• _Task details_: Find "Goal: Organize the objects" in the material below and restate exactly the line holding it together with every line that comes after.

#### Given data

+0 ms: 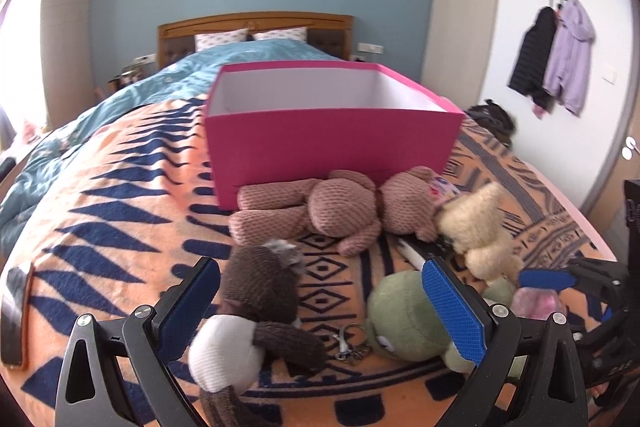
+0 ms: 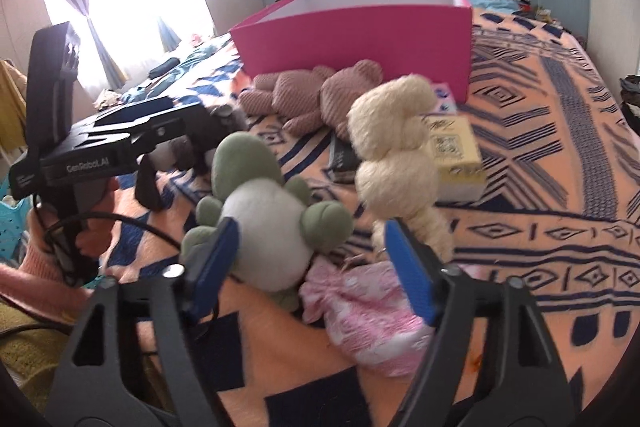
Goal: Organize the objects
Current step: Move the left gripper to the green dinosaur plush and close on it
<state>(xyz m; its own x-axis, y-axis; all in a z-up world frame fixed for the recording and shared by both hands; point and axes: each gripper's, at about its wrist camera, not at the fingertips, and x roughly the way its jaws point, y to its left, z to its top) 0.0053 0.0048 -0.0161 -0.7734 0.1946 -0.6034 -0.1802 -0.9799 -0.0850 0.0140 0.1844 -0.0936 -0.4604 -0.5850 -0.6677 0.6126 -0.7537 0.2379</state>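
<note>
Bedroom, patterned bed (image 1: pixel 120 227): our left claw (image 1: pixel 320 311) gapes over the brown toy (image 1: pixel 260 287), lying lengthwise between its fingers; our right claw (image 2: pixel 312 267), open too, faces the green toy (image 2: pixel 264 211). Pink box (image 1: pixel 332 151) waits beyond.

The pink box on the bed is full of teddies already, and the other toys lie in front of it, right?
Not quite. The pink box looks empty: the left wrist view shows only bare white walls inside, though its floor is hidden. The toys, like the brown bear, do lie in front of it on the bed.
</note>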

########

• _Output_:
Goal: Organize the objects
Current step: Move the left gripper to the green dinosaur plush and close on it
<state>(xyz m; its own x-axis, y-axis; all in a z-up world frame fixed for the recording and shared by both hands; point and axes: each gripper's, at about its wrist camera, not at the fingertips, and x roughly the way its jaws point, y to its left, z to its top) 0.0053 0.0048 -0.0161 -0.7734 0.1946 -0.6034 -0.1802 -0.9799 -0.0850 0.0140 0.1844 -0.0936 -0.4604 -0.5850 -0.6677 0.6126 -0.7537 0.2379</state>
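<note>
Bedroom, patterned bed (image 1: pixel 120 227): our left claw (image 1: pixel 320 311) gapes over the brown toy (image 1: pixel 260 287), lying lengthwise between its fingers; our right claw (image 2: pixel 312 267), open too, faces the green toy (image 2: pixel 264 211). Pink box (image 1: pixel 332 151) waits beyond.

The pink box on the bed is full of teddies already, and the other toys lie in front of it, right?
Not quite. The pink box looks empty: the left wrist view shows only bare white walls inside, though its floor is hidden. The toys, like the brown bear, do lie in front of it on the bed.
</note>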

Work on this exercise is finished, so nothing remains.